In the present study, we determined the minimal effective dose of CRL42796 for prevention of rethrombosis (secondary thrombosis) after successful thrombolysis. The results indicate that CRL42796, administered in a subtherapeutic dose, was of limited efficacy in preventing arterial rethrombosis after thrombolysis.

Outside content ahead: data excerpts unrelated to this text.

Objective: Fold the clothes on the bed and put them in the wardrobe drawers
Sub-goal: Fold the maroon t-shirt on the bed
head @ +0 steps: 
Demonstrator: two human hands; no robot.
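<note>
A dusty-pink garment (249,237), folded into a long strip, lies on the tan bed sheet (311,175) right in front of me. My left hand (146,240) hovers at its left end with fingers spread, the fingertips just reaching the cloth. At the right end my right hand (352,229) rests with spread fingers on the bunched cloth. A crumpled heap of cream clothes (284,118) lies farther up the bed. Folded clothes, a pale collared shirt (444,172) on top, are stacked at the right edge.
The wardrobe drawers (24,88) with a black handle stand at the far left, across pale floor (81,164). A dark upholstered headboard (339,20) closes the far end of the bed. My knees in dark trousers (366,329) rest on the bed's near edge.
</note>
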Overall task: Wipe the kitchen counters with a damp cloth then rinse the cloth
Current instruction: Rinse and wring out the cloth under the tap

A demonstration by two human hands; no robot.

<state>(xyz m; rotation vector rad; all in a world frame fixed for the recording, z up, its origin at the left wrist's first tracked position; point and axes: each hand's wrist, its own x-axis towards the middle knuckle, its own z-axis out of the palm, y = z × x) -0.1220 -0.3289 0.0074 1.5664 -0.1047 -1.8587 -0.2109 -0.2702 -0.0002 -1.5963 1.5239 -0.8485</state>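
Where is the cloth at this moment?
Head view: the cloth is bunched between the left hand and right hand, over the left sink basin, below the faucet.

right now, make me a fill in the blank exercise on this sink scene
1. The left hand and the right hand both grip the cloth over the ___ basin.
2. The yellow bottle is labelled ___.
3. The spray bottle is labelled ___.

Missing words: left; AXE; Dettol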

Ex vivo platelet responses from citrate anticoagulated whole blood did not
correlate with the inhibition of arterial thrombosis because citrate chelates
ionized calcium (Phillips et al.,
1997
; Rebello et al.,
1998
). Ionized calcium is essential for the formation of the
GPIIb/IIIa heterodimer complex (Lam,
1992
) and for the interaction between the GPIIb/IIIa receptor and
fibrinogen (Steiner et al.,
1989
). Binding of the GPIIb/IIIa receptor antagonist is enhanced
when the Ca2+ concentration of platelet-rich plasma is
decreased by citrate, thus overestimating the efficacy of an antiplatelet
agent. In animals treated with the low dose of CRL42796 (0.31 µg/kg/min),
rethrombosis was not prevented and the platelet response in PRP prepared from
heparin anticoagulated whole blood was reduced, but not inhibited
significantly. Thus, in the low dose CRL42769 treatment group, only two of six
vessels remained patent throughout the study protocol. Two-thirds of the
animals exhibited LCX coronary artery rethrombosis despite the fact that a
significant degree of ex vivo platelet aggregation was noted when the assay
was done in citrate anticoagulated samples.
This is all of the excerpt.